*** Opening of DATASET CONTENT ***
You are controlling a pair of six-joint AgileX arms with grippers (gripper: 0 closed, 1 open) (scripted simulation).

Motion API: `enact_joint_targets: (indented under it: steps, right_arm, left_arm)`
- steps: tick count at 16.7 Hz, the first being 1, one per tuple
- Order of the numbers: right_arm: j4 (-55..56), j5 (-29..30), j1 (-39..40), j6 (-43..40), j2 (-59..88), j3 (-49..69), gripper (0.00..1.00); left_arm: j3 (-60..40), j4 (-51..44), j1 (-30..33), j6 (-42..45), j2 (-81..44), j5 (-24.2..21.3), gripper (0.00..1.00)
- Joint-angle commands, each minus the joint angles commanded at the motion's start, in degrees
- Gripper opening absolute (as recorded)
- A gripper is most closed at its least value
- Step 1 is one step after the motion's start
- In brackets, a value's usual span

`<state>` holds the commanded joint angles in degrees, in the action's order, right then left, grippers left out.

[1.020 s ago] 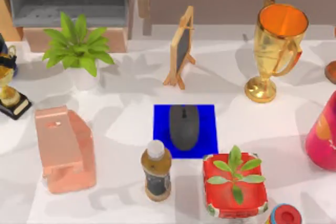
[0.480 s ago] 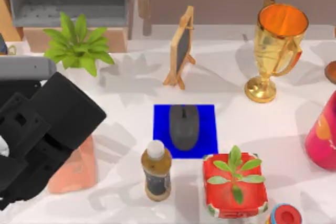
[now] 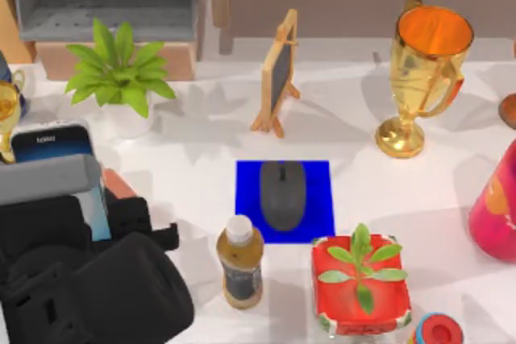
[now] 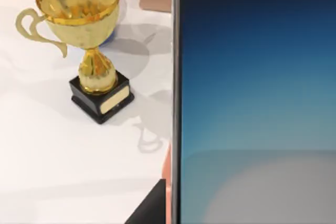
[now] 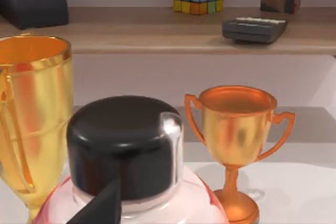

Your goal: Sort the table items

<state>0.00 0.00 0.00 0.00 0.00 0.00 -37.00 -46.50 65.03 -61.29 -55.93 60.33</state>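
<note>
**Left arm: seat the smartphone on the pink stand**

1. The left claw point(image 3: 81, 223) sits at the pink stand point(image 3: 117, 184), under the arm's black body. You cannot tell from these views whether it is clamped on the smartphone point(image 3: 68, 175) or apart. Confirm the grip before moving.
2. The smartphone stands over the pink stand, screen glowing blue to white. In the left wrist view its black edge point(image 4: 176, 98) runs straight up, with a sliver of stand beside it.
3. Judged from this, the step in hand is seating the phone. Lower it squarely against the stand's back and let go only once it rests there.
4. Keep clear of the small gold trophy point(image 4: 92, 35), near the stand on the surface point(image 3: 193, 183).
5. The computer mouse point(image 3: 282, 195) lies on the blue mat point(image 3: 322, 175), well apart from the stand.

**Hidden or cut off**
- Most of the stand, and the phone's lower end, are covered by the arm.
- The right arm is parked near the pink bottle point(image 3: 496, 207), whose black cap point(image 5: 123, 129) is close to its wrist camera.
</note>
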Motion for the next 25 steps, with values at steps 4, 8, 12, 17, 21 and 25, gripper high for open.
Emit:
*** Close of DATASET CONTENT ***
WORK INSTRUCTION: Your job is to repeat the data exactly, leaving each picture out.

EXERCISE RESULT:
You are controlling a pair of six-joint AgileX arms with grippers (gripper: 0 closed, 1 open) (scripted simulation).

Motion API: `enact_joint_targets: (indented under it: steps, right_arm, left_arm)`
- steps: tick count at 16.7 Hz, the first being 1, one per tuple
- Order of the numbers: right_arm: j4 (-55..56), j5 (-29..30), j1 (-39..40), j6 (-43..40), j2 (-59..88), j3 (-49..69), gripper (0.00..1.00); left_arm: j3 (-60..40), j4 (-51..44), j1 (-30..33), j6 (-42..45), j2 (-81..44), j5 (-24.2..21.3), gripper (0.00..1.00)
- Joint-angle commands, each minus the joint angles commanded at the motion's start, in degrees
- Gripper opening absolute (as recorded)
- A gripper is most closed at its least value
- Step 1 is one step after the motion's start
- In brackets, a value's usual span

`<state>` holds the commanded joint angles in degrees, in the action's order, right then left, grippers left out.

[1.020 s ago] 
[0.480 s ago] 
[now] 
[now] 
[now] 

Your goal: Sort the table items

<state>0.00 0.00 0.00 0.00 0.00 0.00 -37.00 -46.50 65.03 -61.29 -55.93 60.33</state>
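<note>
**Left arm: seat the smartphone on the pink stand**

1. The left claw point(image 3: 81, 223) sits at the pink stand point(image 3: 117, 184), under the arm's black body. You cannot tell from these views whether it is clamped on the smartphone point(image 3: 68, 175) or apart. Confirm the grip before moving.
2. The smartphone stands over the pink stand, screen glowing blue to white. In the left wrist view its black edge point(image 4: 176, 98) runs straight up, with a sliver of stand beside it.
3. Judged from this, the step in hand is seating the phone. Lower it squarely against the stand's back and let go only once it rests there.
4. Keep clear of the small gold trophy point(image 4: 92, 35), near the stand on the surface point(image 3: 193, 183).
5. The computer mouse point(image 3: 282, 195) lies on the blue mat point(image 3: 322, 175), well apart from the stand.

**Hidden or cut off**
- Most of the stand, and the phone's lower end, are covered by the arm.
- The right arm is parked near the pink bottle point(image 3: 496, 207), whose black cap point(image 5: 123, 129) is close to its wrist camera.
</note>
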Motion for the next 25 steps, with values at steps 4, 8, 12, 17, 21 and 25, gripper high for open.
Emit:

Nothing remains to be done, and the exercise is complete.